Assignment => Using the data below, return the stretch from the line that contains "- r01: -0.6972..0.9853" through the line that contains "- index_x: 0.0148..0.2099", both included, exactly as it stands and nothing beyond it.

Given data =>
_ _ _
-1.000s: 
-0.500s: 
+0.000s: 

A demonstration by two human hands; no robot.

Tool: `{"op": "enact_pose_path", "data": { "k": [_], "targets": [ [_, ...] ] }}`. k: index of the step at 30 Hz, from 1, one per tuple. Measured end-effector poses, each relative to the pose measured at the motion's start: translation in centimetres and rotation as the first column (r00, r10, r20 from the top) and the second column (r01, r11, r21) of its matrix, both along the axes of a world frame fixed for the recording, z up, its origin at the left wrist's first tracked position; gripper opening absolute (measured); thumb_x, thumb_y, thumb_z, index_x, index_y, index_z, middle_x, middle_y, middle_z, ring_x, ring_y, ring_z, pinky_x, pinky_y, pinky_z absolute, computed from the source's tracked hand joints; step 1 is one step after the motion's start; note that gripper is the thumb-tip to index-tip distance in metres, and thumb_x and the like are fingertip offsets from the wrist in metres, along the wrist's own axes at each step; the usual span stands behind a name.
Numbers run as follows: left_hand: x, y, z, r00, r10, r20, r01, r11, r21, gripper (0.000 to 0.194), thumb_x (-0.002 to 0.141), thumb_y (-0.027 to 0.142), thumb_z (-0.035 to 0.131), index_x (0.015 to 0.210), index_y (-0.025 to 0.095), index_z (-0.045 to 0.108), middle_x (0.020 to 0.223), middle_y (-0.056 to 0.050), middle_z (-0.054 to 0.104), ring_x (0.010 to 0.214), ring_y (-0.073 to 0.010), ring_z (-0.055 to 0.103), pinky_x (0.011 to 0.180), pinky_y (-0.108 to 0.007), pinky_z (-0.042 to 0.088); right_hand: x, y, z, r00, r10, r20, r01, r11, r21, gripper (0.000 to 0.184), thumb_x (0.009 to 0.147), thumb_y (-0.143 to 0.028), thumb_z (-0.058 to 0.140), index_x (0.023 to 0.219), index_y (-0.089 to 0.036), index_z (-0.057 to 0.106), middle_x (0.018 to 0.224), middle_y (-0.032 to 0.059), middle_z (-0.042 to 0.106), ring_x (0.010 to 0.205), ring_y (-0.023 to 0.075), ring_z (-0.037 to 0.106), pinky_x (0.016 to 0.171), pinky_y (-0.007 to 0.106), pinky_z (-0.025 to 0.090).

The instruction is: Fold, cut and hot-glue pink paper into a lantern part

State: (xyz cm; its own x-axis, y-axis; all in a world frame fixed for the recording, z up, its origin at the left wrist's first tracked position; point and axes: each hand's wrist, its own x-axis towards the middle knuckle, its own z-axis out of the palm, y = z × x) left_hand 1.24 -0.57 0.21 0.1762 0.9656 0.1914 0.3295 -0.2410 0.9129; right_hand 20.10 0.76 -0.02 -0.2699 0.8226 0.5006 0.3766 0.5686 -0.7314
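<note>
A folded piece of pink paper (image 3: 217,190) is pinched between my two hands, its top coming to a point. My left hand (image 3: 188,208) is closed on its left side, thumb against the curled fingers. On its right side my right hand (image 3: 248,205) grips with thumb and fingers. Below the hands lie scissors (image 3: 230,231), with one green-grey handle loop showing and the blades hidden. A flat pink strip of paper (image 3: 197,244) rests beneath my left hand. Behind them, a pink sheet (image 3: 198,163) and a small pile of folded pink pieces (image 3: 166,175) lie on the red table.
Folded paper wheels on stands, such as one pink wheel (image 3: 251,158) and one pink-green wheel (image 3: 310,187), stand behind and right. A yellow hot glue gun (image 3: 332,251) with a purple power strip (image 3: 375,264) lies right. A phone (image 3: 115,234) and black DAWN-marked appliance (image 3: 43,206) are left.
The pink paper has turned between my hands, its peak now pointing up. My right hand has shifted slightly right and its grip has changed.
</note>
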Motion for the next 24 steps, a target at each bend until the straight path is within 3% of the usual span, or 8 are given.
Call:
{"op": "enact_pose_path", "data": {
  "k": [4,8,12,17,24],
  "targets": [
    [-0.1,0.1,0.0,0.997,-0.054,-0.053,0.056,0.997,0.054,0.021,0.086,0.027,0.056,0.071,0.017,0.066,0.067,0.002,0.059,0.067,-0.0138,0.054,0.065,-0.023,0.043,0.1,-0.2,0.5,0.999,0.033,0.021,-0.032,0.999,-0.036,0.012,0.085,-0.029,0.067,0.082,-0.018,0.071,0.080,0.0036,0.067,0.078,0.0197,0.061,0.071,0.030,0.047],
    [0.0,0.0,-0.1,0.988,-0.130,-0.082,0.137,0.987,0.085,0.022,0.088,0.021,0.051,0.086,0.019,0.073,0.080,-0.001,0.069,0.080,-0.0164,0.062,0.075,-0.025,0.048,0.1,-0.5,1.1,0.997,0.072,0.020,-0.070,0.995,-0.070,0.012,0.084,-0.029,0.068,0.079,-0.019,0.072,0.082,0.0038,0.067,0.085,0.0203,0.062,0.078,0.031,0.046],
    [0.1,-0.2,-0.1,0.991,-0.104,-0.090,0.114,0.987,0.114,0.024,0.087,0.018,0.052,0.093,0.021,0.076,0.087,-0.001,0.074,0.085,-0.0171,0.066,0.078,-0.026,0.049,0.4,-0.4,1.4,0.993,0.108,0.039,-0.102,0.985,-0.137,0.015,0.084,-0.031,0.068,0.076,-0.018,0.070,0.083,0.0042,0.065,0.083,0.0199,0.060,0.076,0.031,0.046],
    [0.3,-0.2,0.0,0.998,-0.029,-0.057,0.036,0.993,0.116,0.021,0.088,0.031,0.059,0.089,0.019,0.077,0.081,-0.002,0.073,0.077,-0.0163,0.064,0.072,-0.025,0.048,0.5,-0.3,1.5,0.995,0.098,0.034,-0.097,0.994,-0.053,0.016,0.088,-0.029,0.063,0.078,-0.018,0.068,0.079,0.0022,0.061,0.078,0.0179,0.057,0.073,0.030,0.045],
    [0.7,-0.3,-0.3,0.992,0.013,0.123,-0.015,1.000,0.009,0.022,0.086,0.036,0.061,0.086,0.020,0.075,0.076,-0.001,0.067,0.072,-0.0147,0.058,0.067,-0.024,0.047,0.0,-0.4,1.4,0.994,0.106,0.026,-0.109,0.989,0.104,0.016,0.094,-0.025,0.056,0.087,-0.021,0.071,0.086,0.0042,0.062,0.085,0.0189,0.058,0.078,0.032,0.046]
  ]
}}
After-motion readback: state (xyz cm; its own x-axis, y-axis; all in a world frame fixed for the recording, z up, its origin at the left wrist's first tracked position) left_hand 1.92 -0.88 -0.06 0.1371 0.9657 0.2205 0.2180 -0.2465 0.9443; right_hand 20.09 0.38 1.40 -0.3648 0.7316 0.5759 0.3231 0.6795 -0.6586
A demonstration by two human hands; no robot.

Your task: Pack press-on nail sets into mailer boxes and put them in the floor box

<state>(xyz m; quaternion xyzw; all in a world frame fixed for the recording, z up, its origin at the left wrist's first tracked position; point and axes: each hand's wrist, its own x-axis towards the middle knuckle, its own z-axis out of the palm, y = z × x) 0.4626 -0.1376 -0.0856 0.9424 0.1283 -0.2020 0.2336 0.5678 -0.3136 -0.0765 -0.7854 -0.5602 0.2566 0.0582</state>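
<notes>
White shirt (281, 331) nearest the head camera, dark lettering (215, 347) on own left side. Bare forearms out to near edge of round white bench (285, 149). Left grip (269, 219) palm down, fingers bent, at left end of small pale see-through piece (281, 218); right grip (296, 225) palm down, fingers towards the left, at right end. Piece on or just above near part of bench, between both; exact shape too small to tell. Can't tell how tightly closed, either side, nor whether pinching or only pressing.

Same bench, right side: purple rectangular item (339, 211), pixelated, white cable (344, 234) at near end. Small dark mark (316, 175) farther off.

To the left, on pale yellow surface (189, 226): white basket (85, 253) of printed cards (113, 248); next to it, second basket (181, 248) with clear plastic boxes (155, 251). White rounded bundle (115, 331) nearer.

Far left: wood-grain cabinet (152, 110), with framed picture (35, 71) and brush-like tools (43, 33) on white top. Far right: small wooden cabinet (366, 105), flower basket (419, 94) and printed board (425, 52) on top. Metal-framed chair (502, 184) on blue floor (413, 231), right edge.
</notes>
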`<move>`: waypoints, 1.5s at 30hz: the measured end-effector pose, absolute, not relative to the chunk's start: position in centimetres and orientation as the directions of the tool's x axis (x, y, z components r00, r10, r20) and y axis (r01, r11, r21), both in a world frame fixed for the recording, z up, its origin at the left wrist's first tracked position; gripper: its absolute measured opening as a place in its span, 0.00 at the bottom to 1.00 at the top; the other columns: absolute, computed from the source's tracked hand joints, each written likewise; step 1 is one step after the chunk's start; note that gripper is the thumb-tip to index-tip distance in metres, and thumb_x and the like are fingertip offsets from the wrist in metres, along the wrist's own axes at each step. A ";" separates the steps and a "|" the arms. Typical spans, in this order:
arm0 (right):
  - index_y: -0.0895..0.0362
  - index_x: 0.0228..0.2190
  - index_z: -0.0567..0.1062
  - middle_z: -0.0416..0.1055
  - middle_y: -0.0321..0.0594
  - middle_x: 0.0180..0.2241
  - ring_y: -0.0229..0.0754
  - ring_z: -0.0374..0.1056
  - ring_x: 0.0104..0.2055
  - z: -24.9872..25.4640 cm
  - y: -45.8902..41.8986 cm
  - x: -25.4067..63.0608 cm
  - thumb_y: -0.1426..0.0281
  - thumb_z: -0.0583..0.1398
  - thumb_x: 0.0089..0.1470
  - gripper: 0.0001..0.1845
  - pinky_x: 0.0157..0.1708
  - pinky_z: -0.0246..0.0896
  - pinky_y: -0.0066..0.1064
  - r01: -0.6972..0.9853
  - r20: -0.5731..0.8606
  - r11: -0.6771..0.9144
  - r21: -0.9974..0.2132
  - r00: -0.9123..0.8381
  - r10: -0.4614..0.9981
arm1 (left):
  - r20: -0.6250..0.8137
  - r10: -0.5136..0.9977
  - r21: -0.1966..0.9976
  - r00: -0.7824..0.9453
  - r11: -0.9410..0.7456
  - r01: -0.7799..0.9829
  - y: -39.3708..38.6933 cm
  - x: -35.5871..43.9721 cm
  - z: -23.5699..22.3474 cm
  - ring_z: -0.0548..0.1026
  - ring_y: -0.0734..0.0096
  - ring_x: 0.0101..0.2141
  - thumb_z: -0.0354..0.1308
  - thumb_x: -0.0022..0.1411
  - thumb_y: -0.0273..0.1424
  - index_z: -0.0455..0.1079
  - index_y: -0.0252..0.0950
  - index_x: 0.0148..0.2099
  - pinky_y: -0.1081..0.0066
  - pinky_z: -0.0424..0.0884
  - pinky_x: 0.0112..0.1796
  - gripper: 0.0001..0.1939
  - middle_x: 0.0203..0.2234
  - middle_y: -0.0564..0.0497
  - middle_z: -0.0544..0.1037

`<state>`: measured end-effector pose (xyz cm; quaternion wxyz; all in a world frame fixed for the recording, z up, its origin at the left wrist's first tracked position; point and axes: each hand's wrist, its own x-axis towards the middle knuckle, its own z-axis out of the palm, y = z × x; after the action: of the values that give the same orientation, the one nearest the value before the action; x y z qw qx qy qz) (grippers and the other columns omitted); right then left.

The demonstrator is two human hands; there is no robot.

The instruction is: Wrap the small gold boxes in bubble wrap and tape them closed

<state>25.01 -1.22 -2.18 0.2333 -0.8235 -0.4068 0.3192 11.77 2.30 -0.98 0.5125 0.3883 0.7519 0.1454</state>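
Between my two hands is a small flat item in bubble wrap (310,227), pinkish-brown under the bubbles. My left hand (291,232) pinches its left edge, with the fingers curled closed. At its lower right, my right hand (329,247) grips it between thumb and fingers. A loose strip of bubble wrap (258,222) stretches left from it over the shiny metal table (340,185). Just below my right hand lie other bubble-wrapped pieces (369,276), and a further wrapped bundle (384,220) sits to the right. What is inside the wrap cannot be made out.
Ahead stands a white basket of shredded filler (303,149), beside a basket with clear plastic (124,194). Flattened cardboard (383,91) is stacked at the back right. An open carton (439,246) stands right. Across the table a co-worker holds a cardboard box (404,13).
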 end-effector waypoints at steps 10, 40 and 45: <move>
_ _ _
Exercise result =>
  - r01: -0.6972..0.9853
  - r20: -0.5731..0.8606
  - r11: -0.6771..0.9144
  - r21: -0.9974..0.2132
  - r00: -0.9123..0.8381
  - r10: -0.4614..0.9981
arm1 (left):
  - r20: -0.6250..0.8137
  - r10: -0.5136..0.9977
  - r21: -0.1966..0.9976
  - r00: -0.7824..0.9453
  - r11: -0.9410..0.7456
  - r01: -0.7799..0.9829
  - y: -39.3708..38.6933 cm
  - x: -35.5871..43.9721 cm
  - z: -23.5699..22.3474 cm
  - ring_z: -0.0548..0.1026
  - ring_y: -0.0734..0.0096
  - ring_x: 0.0101..0.2141
  - thumb_z: -0.0354..0.1308
  - thumb_x: -0.0022..0.1411
  - thumb_y: -0.0273..0.1424
  - index_z: -0.0455..0.1079
  - index_y: -0.0252..0.0950
  - index_x: 0.0148..0.2099

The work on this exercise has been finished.